I am in the bus. It’s not quite as old as I expected. Little things do that your journey could fit well in the bus.
The site next to me is empty, so I feel far more comfortable and in front of me, there is a little scream where I can watch films, listen to music and besides I can charge either my mobile and my tablet. Only for this last reason I am not quite as sad as I thought.
Despite the fact that it’s cloudy, I find this moment as a romantic time, listening to jazz music, travelling in order both to escape of myself and find myself.
I’m going to stay to a hostels where travellers go to rest. the philosophy of this place is that people could have a place to sleep but also they can meet each other, knowing new people from different cultures. The downside it’s that I have to share my room, and certainly my timetable will be no the same as the rest of matters. And I thought that I was to share with women, but yesterday I realized that my room is for both, men and women. Oh!

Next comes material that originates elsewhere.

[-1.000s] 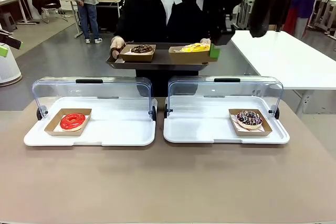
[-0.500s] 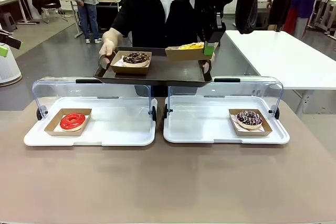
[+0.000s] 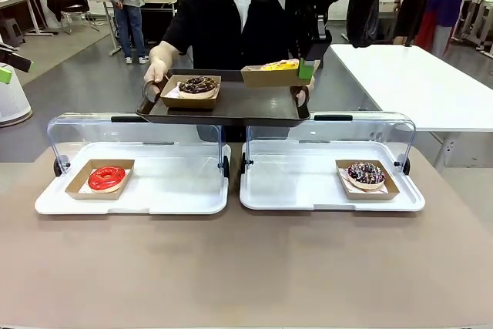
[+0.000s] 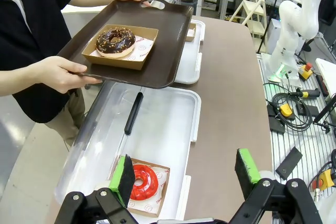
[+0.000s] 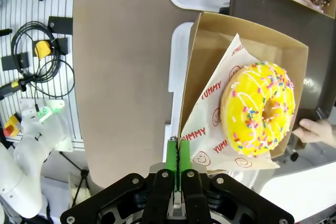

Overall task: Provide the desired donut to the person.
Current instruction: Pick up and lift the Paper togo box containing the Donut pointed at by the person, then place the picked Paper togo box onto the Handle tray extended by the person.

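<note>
The table is brown and smooth. Two white trays with clear lids tipped back sit on it side by side. The left tray has a red donut in a small cardboard box. The right tray has a chocolate donut with sprinkles in its own box. Behind the table the floor is grey, and a long white table stands off to one side.

The person in the black shirt stands at the far side and holds a dark tray up in both hands, above the white trays. A chocolate donut in a box sits on the dark tray.

The right gripper is squeezed tight on the edge of a cardboard box. In that box lies the yellow donut with coloured sprinkles, on a paper with "YUMMY" printed on it. In the front view this box is at the dark tray's far right corner, and I cannot tell if it rests on the tray or is just above it.

The left gripper hangs wide apart above the red donut and holds nothing.

The right arm hides part of the person's chest. One of the person's hands peeks in at the edge of the right wrist view.
</note>
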### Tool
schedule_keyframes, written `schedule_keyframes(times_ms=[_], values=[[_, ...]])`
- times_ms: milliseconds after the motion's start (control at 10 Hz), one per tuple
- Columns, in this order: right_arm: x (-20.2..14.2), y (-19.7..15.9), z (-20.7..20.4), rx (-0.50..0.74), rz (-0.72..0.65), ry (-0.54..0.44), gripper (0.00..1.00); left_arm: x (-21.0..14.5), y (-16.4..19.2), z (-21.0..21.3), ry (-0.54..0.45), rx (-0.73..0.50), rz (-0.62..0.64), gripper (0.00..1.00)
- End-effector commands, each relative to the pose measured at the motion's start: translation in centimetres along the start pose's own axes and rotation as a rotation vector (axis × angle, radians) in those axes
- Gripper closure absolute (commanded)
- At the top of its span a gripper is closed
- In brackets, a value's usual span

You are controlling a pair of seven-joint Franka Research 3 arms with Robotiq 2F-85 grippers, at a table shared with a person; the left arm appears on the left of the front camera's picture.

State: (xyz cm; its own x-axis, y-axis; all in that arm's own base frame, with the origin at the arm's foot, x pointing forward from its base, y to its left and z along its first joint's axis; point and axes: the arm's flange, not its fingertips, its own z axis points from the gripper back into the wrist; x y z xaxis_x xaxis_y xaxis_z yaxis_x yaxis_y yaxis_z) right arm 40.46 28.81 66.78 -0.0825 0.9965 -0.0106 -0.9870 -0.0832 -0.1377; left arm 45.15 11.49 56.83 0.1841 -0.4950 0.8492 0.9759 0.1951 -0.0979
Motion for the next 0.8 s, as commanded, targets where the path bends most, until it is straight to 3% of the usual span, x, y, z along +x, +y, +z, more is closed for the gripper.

I always wanted to stay in a similar place, but this time I didn’t choose this hostels for this reason. I ask for a cheaper place, where I couldn’t be alone so that I must go out of the room and not spend the most time sleeping. It’s a challenge to me in the condition that I am now.
I’m just looking for my peace, I want, I need to go out without feel fear and anxiety, and observe how live other people, so that I aware of my problems are not as important.
So, let’s go.
The bus has stopped so the passenger could have a breakfast, I had a coffee and some cookies that I brought in my bag.
Now again in the bus, my thoughts again come back. The first thing I did when I got on the bus this morning, was to do my exercises to calm down. Last Saturday my psychology taught me some of them. And I felt well when I did, but now the nerves are getting back.
Anyway, trying to change my thoughts, behind me there are two nice Italians. If I had money enough, I’d go to Italy so I dream with have a romantic and passionate history of love there.
The time is going by and I’d like me to had done some things and sometime I believe that’s too late. for some of them.
I’m a little dizzy, later I go on.
It’s at night. The hostels is really comfortable and I feel on well with my two roommates. But it has rained the whole day, so I couldn’t wonder around the city as I wanted.